TASK DETAILS
Count the lines of the listing below where "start" shows up, and please answer with that number only.

THE DATA
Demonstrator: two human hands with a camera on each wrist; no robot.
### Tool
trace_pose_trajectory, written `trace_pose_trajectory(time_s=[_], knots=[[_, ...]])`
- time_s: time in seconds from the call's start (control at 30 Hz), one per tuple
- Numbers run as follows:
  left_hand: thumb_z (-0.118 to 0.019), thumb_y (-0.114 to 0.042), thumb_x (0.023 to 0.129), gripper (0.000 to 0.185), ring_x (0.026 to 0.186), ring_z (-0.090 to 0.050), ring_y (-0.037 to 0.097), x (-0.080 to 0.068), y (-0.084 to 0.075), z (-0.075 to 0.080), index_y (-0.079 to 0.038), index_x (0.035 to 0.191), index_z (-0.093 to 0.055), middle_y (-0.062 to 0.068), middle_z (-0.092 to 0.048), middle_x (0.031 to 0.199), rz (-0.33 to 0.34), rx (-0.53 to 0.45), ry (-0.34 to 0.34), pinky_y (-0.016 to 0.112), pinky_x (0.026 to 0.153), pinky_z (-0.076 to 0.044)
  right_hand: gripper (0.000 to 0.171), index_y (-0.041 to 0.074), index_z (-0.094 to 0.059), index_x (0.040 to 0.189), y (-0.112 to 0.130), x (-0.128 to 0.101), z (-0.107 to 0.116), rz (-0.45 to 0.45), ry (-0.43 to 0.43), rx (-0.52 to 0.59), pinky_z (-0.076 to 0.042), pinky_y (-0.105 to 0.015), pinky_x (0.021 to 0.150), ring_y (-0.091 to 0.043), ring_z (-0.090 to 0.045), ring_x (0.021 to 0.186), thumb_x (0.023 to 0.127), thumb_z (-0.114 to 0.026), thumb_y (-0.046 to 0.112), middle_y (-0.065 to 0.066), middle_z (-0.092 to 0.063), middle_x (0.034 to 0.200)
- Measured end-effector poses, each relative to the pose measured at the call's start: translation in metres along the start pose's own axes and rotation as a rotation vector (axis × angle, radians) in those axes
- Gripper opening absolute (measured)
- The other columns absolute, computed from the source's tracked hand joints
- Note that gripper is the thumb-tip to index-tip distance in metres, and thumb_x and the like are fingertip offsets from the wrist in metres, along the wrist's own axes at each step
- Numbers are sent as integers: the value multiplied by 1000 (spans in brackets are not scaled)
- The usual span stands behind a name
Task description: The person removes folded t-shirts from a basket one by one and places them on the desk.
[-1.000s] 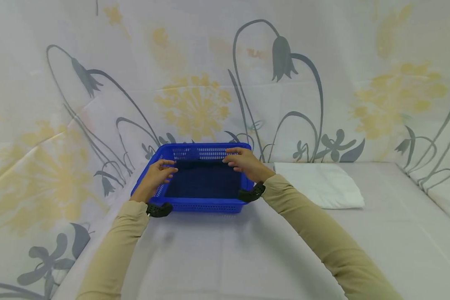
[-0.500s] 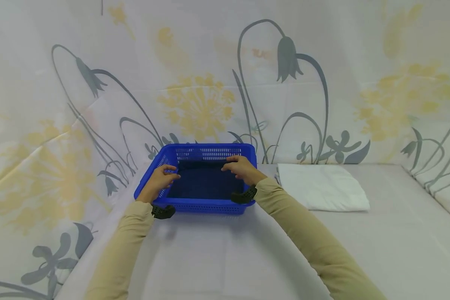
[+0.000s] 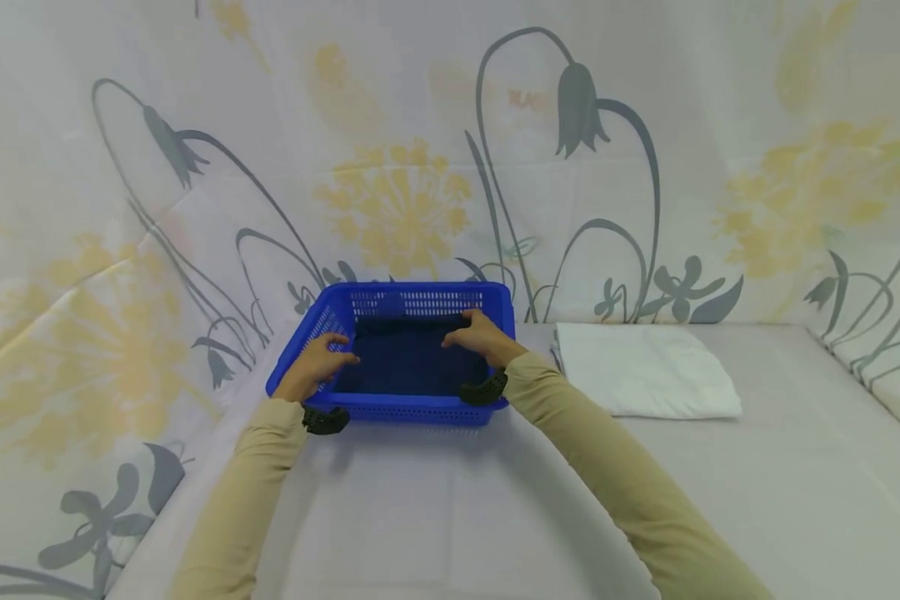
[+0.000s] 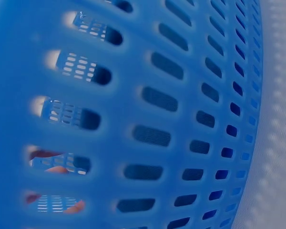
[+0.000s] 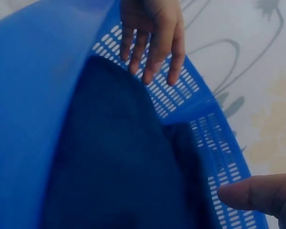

TASK RESULT
2